Almost everyone has assumed that the opposite is true.
That’s because the opposite is true.
This LA Times article explains the consequences of Thomas’ radical ideology. Laws protecting minimum wages would be struck down as unconstitutional, as would laws that prohibit discrimination, protect the environment and church-state separation, and regulate the safety of consumer products. In a 1991 case dealing with “cruel and unusual punishment,” Harry Blackmun noted that Thomas’ position would allow the torture of inmates by prison guards.
Thomas’ approach was made even clearer in this week’s Pledge of Allegiance ruling.
In his separate opinion, Thomas said he would go much further and sweep aside 60 years of law by ruling that the 1st Amendment did not limit a state’s power to “establish” an official religion.
“Quite simply, the Establishment Clause … protects state establishments from federal interference. [It] does not protect an individual right,” he wrote.
It’s hard to understate the consequences of Thomas’ vision of the law, should it ever be implemented.
The Rev. Barry Lynn, executive director of Americans United for Separation of Church and State, called Thomas’ view “breathtakingly radical.”
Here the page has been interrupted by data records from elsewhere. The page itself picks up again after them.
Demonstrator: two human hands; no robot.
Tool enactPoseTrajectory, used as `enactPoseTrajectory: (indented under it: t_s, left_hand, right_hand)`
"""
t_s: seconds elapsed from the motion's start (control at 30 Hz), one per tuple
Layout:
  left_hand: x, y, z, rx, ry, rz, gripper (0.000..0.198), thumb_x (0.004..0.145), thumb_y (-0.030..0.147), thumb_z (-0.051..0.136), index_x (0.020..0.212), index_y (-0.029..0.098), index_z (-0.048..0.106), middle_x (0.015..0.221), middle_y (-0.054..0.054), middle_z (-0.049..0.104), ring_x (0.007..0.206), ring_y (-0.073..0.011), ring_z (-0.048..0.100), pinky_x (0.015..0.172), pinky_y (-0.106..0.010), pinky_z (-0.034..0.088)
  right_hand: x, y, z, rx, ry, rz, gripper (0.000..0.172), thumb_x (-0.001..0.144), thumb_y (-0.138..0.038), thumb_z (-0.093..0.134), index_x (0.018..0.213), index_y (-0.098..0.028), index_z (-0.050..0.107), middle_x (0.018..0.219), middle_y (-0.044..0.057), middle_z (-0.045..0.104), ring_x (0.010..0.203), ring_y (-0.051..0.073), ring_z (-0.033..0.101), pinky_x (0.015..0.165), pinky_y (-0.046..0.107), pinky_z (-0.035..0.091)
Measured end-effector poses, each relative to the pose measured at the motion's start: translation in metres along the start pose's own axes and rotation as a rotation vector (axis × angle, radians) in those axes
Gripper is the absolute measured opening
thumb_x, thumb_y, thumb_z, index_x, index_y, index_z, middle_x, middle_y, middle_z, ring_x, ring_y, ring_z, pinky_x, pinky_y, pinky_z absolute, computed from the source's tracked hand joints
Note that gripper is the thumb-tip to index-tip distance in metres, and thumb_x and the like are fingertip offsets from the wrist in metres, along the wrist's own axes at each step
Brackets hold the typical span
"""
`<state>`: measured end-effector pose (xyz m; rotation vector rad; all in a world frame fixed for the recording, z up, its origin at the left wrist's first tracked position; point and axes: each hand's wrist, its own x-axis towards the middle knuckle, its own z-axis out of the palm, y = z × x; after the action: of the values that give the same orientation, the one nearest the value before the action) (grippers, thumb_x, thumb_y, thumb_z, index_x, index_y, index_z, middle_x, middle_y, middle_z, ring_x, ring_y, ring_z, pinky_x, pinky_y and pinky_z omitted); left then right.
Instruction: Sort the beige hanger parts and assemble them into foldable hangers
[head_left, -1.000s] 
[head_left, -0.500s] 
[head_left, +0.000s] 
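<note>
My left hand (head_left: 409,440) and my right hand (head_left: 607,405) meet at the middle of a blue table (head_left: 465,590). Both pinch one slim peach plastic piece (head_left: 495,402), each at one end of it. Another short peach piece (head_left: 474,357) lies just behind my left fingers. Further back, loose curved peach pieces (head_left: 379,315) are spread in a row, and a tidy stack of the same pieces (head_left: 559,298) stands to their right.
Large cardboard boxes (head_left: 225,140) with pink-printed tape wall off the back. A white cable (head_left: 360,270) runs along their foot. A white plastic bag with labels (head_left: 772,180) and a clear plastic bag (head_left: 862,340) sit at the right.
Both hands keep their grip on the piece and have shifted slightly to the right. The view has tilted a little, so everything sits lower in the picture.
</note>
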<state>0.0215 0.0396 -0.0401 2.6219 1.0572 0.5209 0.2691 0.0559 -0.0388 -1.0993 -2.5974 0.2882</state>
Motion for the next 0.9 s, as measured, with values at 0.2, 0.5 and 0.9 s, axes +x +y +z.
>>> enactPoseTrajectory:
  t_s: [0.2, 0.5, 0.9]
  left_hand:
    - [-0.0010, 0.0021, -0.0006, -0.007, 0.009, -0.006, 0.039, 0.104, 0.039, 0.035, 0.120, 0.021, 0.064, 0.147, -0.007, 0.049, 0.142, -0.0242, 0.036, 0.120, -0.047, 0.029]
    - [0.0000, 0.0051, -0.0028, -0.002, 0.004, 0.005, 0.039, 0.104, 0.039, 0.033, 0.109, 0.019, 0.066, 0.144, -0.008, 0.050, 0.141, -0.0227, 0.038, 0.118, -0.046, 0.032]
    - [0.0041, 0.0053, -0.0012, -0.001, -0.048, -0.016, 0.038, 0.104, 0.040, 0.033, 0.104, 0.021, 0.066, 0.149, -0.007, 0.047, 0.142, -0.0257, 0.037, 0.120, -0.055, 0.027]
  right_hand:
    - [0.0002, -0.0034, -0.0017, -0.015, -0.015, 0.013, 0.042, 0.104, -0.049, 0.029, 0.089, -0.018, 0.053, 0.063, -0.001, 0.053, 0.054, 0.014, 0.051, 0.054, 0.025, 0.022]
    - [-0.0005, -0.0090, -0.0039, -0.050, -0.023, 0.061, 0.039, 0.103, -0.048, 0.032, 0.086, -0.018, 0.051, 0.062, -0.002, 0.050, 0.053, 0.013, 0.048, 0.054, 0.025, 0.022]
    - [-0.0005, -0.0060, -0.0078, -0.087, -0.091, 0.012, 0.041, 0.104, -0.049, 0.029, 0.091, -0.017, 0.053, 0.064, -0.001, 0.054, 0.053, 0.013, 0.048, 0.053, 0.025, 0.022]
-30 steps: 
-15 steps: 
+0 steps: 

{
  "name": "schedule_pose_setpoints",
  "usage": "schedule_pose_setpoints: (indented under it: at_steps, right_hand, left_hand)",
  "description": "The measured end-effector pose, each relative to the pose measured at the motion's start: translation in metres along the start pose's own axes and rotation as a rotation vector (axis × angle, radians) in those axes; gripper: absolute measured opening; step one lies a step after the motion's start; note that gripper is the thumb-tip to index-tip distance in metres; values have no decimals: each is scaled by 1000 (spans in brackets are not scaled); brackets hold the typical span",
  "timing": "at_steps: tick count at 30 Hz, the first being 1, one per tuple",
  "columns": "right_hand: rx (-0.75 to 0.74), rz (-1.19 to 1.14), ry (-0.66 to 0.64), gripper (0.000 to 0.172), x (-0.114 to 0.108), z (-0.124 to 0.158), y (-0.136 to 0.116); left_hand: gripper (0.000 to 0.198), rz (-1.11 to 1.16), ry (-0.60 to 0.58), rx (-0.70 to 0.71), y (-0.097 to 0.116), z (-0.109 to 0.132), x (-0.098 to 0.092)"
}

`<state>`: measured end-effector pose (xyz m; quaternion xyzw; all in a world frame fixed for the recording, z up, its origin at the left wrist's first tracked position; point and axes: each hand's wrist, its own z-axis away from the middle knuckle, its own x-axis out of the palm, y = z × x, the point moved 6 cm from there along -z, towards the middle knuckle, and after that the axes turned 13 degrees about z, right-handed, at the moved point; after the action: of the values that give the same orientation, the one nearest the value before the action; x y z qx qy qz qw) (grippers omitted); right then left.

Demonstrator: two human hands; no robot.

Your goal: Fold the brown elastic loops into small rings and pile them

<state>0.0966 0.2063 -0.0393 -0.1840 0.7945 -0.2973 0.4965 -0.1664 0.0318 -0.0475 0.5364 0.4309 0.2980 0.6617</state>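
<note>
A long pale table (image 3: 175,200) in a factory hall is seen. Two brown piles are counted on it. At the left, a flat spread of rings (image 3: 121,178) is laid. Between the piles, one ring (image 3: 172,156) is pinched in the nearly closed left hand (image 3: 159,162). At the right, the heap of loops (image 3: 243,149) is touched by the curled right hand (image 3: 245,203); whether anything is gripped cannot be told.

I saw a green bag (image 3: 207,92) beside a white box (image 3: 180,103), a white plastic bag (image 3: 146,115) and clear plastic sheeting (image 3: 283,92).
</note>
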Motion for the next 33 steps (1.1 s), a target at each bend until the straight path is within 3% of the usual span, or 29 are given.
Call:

“Mississippi could be officially Baptist, and Utah could be officially Mormon. If his viewpoint ever became the majority on the high court, it would tear our country apart along religious lines,” he said.
[…]
“This is a pretty astonishing view. No one [among past justices] has gone remotely this far, and I don’t think he’ll get a second vote for it,” said University of Texas law professor Douglas Laycock.
“He is a hard-nosed originalist who looks back to 1791,” when the Bill of Rights was ratified, Laycock said. “He acts as though the Civil War didn’t happen, or it didn’t matter.”
I remember a joke from a few years back in which a conservative tells a liberal, “You know why conservatives don’t care about the Y2K bug? Because everyone will think its 1900 — and we like it better that way.”
Thomas is essentially saying that turning the clock back to 1900 isn’t nearly good enough. He’s aiming for 1787 and not a year later.
The Times’ David Savage noted that Thomas doesn’t have many ideological cohorts on the high court right now, but he’s young and that may change.
None of the other justices have adopted Thomas’ 18th century view of “commerce” or “punishment.” But Thomas’ distinctive views are likely to figure in a pending struggle over police interrogations and the Miranda warnings.
Under the famous 1966 Miranda vs. Arizona ruling, the court said the Constitution’s protection against self-incrimination required officers to warn suspects of their rights to remain silent and to have a lawyer.
Last year, however, Thomas set out a much narrower view of the 5th Amendment, which says a person shall not “be compelled in any criminal case to be a witness against himself.” The word “witness” refers to a court trial, not a police station, Thomas said.
At the time, three others agreed with him: Rehnquist and Justices Sandra Day O’Connor and Antonin Scalia. With only one more, the court could undercut the basis for the Miranda warnings, which restrict police questioning.
Remind me, who did Bush say was one of his favorite Supreme Court justices?